陸凝剛走進帳篷里,就聽見了鬼婆婆細聲細氣的聲音。
“您果然很厲害。”陸凝笑著坐在了鬼婆婆面前,“不知道占卜的費用是多少”
“看你想占卜什么。你的內心有很多迷惘,不過時間緊張,還是問最要緊的那幾個吧。”鬼婆婆伸手撫摸著水晶球,慢悠悠地說道。
“嗯那殺死我父親的兇手,您知道嗎”陸凝馬上拋出了一個至今尚未獲得過線索的問題。
鬼婆婆抬頭看了看她,然后從桌子底下拿出一個裝滿竹簽的簽筒晃了兩下,一根竹簽掉了下來。陸凝看了那支竹簽一眼,細長,上面只有一些紅點,并沒有別的什么東西。
“父親嗯你父親不是健在嗎哦好吧,你這人真是有點奇怪”鬼婆婆一邊說,一邊顫顫巍巍地站起來,從帳篷后面的架子上取下一張棋盤,以及一盒黑白混雜的圍棋子。
“小姑娘,抓一把棋子,扔到棋盤上,力氣小點,我年紀大了揀棋子費力氣。”
她將棋盤放在陸凝面前,然后將棋子盒遞給陸凝。
陸凝依言抓出棋子扔出,大概十幾枚棋子在棋盤上彈跳了幾下,有的落到了外面,有的則留在了棋盤上。
“嗯,嗯你是說你現在的父親,原來如此。你也真是奇怪,明明是生相卻連著死氣,陣中不帶破、動但是有變、傷,只可惜這半親不親的親緣關系無法幫你找到明確的位置,下個周五如果你去皇后金冠十八層的后冠賭局,是可以和那個人產生命運交匯的你近期的命運雖然有小劫卻沒有大難,但是將來卻模糊不清奇怪,奇怪。”鬼婆婆抬起頭,伸手從旁邊的塔羅牌里抽了三張出來。
“戰車,塔,世界。”鬼婆婆呲了呲牙,“小姑娘,老婆子能力有限,只能告訴你這么多了,若是你信得過,不妨把今天的事情記好,或許對你有幫助。我乏了,出去告訴他們今天歇業了吧。”
“謝謝您了。”陸凝向鬼婆婆微微躬身,隨后走出了帳篷,身后帳篷馬上放下了門簾,外面等候的人也傳來一陣失望的聲音。
陸凝不管那些,迅速鉆入了附近的人群當中。
一個有超能力的場景里,占卜的可信度也算是拔高了不少。不過陸凝還不至于完全相信,畢竟鬼婆婆的占卜實在過于雜亂,她也無法猜出其中玄機。雖然對方似乎將自己“烏鴉”的身份揭開了一部分,但這也不算是她需要保護的秘密。

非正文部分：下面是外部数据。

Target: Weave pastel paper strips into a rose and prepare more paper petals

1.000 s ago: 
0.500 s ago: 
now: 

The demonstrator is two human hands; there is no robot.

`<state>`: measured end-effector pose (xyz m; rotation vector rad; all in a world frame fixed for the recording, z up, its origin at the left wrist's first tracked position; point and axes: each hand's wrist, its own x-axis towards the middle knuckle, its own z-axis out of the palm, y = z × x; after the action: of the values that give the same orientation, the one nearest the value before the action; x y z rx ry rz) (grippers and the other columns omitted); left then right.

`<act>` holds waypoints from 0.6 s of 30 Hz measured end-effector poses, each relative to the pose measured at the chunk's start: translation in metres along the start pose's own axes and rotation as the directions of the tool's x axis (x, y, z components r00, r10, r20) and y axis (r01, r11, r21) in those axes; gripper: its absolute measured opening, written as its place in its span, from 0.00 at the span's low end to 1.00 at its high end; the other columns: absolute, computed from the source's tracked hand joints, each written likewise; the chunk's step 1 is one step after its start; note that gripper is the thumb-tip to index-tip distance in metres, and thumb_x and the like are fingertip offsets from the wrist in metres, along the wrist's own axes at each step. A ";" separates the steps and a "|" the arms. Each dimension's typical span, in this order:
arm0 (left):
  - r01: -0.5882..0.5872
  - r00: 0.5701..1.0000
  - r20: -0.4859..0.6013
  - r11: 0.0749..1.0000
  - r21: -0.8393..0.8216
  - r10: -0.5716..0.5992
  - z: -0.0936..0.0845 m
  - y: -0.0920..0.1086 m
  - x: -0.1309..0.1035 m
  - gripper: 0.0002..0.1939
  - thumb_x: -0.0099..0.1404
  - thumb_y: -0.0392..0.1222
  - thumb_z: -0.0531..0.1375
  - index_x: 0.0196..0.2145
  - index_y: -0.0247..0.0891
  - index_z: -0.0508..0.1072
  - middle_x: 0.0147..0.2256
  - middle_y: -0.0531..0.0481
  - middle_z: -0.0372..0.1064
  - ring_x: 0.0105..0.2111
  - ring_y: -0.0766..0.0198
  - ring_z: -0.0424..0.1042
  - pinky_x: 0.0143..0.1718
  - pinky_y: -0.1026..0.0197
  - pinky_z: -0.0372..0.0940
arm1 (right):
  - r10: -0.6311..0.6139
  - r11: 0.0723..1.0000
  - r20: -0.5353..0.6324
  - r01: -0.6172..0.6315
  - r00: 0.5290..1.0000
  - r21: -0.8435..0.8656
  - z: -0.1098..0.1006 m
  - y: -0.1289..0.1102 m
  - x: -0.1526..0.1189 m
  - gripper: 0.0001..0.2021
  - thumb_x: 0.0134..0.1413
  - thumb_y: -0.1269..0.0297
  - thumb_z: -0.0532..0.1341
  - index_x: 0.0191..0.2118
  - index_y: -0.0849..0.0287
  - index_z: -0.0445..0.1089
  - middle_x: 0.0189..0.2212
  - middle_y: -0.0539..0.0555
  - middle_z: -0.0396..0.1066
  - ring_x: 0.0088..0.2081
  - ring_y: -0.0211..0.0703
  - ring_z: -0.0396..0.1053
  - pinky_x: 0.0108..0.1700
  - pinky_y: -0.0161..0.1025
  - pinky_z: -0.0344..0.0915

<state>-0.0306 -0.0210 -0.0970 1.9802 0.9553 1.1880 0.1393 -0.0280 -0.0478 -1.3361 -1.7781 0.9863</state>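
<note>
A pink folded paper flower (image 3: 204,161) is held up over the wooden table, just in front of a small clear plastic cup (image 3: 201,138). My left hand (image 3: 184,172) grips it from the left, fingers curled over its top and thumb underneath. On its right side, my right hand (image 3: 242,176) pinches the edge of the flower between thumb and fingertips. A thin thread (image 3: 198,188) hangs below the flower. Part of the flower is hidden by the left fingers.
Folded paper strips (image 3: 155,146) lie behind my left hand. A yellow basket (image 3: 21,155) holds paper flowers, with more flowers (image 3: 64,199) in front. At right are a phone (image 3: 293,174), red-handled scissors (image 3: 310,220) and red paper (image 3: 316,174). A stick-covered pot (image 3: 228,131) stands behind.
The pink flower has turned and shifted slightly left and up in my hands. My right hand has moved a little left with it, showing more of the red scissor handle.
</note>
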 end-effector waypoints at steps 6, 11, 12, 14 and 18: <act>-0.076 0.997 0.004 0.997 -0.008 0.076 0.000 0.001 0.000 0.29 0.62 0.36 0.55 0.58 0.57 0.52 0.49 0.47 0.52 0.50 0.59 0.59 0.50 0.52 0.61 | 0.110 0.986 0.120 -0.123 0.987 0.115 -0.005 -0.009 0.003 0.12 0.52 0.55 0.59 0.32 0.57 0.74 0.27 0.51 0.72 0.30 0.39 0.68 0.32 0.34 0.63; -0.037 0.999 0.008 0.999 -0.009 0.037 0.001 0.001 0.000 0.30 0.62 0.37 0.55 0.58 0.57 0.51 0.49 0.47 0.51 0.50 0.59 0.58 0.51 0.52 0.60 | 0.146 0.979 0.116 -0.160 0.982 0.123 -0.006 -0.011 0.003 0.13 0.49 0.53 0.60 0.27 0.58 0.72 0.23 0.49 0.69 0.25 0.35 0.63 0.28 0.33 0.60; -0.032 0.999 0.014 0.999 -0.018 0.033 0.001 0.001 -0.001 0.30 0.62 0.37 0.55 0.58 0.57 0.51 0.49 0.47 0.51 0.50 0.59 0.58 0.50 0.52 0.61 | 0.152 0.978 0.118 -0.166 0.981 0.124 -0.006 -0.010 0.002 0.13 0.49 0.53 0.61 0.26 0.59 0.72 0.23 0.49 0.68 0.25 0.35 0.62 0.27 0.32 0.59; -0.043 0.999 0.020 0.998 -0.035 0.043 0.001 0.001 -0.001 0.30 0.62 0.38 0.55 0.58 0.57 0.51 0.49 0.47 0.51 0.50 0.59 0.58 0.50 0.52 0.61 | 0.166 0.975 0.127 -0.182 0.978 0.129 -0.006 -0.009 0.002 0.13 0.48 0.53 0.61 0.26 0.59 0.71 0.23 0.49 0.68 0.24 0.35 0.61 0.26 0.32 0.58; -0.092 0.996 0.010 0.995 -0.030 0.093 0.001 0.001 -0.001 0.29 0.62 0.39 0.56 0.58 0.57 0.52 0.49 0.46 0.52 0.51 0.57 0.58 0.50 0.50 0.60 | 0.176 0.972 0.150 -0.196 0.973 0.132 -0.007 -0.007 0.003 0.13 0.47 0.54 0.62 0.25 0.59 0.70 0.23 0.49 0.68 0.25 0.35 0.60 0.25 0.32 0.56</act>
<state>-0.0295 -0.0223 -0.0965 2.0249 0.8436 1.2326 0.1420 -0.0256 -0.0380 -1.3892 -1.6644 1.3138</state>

下周五要去皇后金冠十八層的賭局,知道這一點就足夠了。
今天還有正事要做。
黑市較為靠里的區域,有很多造型簡陋的板房,相比于外圍的棚屋自然還算是好些,這些房子至少還可以稱得上是個建筑。
黑診所好勇斗狠者的最愛就是這里了。
敢在這種地方行醫的本事都不小,因為本事差的已經被人套麻袋打死了。而且一間診所兩三個醫生就能近乎包辦所有類型的醫療,從外科到內科,不管是截肢還是正骨,甚至連接生這一類的活也得干得來。
在這樣的高要求之下,存活至今的診所也只有四家而已。
陸凝邁步走進了其中一家的破門。
“治療還是拿藥”門口有個穿著黑色大褂的男人,坐在馬扎上面對著一臺黑白電視機,正在看著不知道哪個年月的搞笑節目錄像。陸凝進來這人便按了暫停,扭頭問道。
“我聽說這里有器官走私”
“哈”男人撇了撇嘴,“有是有,來源不夠。你想找個什么器官預約要等排隊。”
“嗯那沒找錯地方。”
陸凝反手勾住門口的簾子拉環,慢慢拉下,將門口遮住,光線頓時昏暗了下來。
男人微微瞇了一下眼睛,卻驟然被一抹寒光襲向了面門。
“砸場的”
一聲厲喝,男人向后一仰躲過了直擊臉孔的飛刀,隨后伸手就從旁邊的架子上抽出了一把手術刀,翻身就爬了起來。
“反應不錯。”陸凝抓著兜帽微微往下一拉,同時一枚金屬圓筒砸在地上反彈起來,發出一聲清脆的響聲。
閃光彈炸開,男人在陰暗環境下驟然被強光襲擊,頓時失去了視力,慌忙開始舞動手里的手術刀。